### Exercise goal
Please return each line of the listing exactly as given.

### Supplied information
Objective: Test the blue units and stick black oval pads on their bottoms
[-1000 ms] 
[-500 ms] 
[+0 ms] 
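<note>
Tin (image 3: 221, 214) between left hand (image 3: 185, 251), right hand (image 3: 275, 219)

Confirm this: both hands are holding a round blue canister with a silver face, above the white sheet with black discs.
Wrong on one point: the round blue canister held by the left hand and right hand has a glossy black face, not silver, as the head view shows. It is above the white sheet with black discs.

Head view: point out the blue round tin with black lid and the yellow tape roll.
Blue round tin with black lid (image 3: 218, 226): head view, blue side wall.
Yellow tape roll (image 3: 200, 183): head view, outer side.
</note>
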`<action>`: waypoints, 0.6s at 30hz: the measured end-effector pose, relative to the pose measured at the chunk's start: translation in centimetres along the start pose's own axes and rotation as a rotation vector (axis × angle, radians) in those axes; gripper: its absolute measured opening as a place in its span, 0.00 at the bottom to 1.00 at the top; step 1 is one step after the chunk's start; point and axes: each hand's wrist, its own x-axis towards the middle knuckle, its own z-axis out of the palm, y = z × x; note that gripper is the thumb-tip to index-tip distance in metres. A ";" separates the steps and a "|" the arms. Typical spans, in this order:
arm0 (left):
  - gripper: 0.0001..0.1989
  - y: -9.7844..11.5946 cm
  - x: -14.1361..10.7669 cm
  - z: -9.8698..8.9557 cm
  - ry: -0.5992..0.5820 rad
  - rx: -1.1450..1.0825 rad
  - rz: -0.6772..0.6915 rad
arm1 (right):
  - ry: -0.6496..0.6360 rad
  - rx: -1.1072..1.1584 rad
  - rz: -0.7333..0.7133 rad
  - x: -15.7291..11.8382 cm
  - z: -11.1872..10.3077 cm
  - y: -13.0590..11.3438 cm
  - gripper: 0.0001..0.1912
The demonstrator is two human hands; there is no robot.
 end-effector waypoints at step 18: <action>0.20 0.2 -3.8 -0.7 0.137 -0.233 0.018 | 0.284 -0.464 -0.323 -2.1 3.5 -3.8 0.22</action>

### Your solution
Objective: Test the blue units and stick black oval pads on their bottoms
[-1000 ms] 
[-500 ms] 
[+0 ms] 
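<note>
Tin (image 3: 221, 214) between left hand (image 3: 185, 251), right hand (image 3: 275, 219)

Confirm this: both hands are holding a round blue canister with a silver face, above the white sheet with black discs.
Wrong on one point: the round blue canister held by the left hand and right hand has a glossy black face, not silver, as the head view shows. It is above the white sheet with black discs.

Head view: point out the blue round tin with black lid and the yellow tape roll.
Blue round tin with black lid (image 3: 218, 226): head view, blue side wall.
Yellow tape roll (image 3: 200, 183): head view, outer side.
</note>
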`<action>`: waypoints, 0.6s at 30hz: the measured end-effector pose, relative to the pose measured at the chunk's start: translation in centimetres along the start pose's own axes and rotation as a rotation vector (axis × angle, radians) in those axes; gripper: its absolute measured opening as a place in its span, 0.00 at the bottom to 1.00 at the top; step 1 is one step after the chunk's start; point and axes: each hand's wrist, its own x-axis towards the middle knuckle, its own z-axis out of the palm, y = z × x; note that gripper is the thumb-tip to index-tip distance in metres. A ";" separates the steps and a "|" the arms. Typical spans, in this order:
arm0 (left):
  - gripper: 0.0001..0.1989
  - y: -9.7844..11.5946 cm
  - x: -14.1361..10.7669 cm
  - z: -9.8698..8.9557 cm
  - ry: -0.5992..0.5820 rad
  - rx: -1.1450..1.0825 rad
  - rz: -0.6772..0.6915 rad
arm1 (right):
  - ry: -0.6496..0.6360 rad
  - rx: -1.1072..1.1584 rad
  - rz: -0.7333..0.7133 rad
  - x: -15.7291..11.8382 cm
  - z: -11.1872..10.3077 cm
  - y: -13.0590..11.3438 cm
  - gripper: 0.0001..0.1912
The demonstrator is two human hands; there is no robot.
 end-effector waypoints at step 18: <action>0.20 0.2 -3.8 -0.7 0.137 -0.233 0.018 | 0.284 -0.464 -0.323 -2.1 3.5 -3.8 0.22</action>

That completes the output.